__What you have to do__
What you return must match the listing below exactly, minus any pictures.

--- Material provided Enclosed Below ---

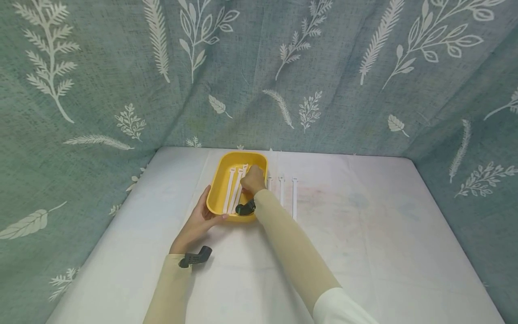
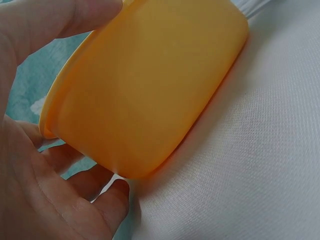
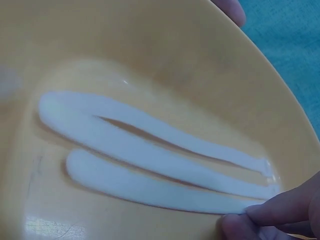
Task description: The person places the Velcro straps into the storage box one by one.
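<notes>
3 white straps lie in a yellow tray, 1 pinched at its end by the right hand's grip, the left hand's grip clasping the tray's near-left corner, with 3 more straps beside it on the white tabletop.

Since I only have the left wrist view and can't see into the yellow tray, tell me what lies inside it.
Observer: Three white straps lie lengthwise inside the yellow tray.
Operator: Report where the right hand is.
Observer: The right hand is inside the tray, pinching the end of one strap.
Operator: Count the straps outside the tray, on its right.
Observer: The head view shows three outer straps lying side by side on the white-covered table.
</notes>
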Tool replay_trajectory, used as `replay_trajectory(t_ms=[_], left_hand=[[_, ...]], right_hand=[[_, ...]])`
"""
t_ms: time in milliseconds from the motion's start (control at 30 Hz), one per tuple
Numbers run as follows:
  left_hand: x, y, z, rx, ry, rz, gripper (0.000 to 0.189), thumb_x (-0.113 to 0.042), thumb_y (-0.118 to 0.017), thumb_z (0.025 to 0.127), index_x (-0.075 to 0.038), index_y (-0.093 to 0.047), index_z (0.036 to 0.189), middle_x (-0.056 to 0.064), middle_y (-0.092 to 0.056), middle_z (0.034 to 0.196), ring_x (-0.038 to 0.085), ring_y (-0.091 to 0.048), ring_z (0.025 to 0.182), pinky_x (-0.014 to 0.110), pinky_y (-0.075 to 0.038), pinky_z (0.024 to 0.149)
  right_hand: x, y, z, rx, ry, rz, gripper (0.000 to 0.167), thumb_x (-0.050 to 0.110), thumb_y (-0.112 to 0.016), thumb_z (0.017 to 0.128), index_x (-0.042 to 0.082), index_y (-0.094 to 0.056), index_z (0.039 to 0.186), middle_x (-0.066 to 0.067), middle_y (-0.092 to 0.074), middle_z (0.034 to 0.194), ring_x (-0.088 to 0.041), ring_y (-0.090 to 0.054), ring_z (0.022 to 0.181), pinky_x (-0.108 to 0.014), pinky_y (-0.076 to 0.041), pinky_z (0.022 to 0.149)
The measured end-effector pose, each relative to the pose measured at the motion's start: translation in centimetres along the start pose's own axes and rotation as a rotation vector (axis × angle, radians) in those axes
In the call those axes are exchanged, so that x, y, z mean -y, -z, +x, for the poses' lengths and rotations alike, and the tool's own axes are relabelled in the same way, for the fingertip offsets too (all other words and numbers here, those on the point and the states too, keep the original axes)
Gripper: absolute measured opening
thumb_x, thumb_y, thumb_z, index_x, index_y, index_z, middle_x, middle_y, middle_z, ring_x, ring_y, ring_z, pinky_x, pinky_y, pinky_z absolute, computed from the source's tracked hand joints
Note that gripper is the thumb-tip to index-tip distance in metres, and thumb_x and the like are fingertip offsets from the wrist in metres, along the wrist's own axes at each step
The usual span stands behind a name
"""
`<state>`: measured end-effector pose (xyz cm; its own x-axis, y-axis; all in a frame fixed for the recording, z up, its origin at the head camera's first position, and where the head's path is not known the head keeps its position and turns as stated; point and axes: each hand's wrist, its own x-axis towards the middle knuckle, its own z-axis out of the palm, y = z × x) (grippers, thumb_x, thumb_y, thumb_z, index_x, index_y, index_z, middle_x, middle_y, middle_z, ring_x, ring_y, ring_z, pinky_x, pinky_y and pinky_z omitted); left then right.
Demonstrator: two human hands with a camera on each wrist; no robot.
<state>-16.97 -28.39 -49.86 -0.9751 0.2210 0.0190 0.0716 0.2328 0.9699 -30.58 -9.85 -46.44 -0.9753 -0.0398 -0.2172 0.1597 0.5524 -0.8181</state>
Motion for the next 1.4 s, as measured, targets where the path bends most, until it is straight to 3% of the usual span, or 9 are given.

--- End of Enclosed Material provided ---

__Result below__
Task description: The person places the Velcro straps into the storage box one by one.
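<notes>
3 white straps lie in a yellow tray, 1 pinched at its end by the right hand's grip, the left hand's grip clasping the tray's near-left corner, with 3 more straps beside it on the white tabletop.

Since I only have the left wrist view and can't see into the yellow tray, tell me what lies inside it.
Observer: Three white straps lie lengthwise inside the yellow tray.
Operator: Report where the right hand is.
Observer: The right hand is inside the tray, pinching the end of one strap.
Operator: Count the straps outside the tray, on its right.
Observer: The head view shows three outer straps lying side by side on the white-covered table.
</notes>
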Tool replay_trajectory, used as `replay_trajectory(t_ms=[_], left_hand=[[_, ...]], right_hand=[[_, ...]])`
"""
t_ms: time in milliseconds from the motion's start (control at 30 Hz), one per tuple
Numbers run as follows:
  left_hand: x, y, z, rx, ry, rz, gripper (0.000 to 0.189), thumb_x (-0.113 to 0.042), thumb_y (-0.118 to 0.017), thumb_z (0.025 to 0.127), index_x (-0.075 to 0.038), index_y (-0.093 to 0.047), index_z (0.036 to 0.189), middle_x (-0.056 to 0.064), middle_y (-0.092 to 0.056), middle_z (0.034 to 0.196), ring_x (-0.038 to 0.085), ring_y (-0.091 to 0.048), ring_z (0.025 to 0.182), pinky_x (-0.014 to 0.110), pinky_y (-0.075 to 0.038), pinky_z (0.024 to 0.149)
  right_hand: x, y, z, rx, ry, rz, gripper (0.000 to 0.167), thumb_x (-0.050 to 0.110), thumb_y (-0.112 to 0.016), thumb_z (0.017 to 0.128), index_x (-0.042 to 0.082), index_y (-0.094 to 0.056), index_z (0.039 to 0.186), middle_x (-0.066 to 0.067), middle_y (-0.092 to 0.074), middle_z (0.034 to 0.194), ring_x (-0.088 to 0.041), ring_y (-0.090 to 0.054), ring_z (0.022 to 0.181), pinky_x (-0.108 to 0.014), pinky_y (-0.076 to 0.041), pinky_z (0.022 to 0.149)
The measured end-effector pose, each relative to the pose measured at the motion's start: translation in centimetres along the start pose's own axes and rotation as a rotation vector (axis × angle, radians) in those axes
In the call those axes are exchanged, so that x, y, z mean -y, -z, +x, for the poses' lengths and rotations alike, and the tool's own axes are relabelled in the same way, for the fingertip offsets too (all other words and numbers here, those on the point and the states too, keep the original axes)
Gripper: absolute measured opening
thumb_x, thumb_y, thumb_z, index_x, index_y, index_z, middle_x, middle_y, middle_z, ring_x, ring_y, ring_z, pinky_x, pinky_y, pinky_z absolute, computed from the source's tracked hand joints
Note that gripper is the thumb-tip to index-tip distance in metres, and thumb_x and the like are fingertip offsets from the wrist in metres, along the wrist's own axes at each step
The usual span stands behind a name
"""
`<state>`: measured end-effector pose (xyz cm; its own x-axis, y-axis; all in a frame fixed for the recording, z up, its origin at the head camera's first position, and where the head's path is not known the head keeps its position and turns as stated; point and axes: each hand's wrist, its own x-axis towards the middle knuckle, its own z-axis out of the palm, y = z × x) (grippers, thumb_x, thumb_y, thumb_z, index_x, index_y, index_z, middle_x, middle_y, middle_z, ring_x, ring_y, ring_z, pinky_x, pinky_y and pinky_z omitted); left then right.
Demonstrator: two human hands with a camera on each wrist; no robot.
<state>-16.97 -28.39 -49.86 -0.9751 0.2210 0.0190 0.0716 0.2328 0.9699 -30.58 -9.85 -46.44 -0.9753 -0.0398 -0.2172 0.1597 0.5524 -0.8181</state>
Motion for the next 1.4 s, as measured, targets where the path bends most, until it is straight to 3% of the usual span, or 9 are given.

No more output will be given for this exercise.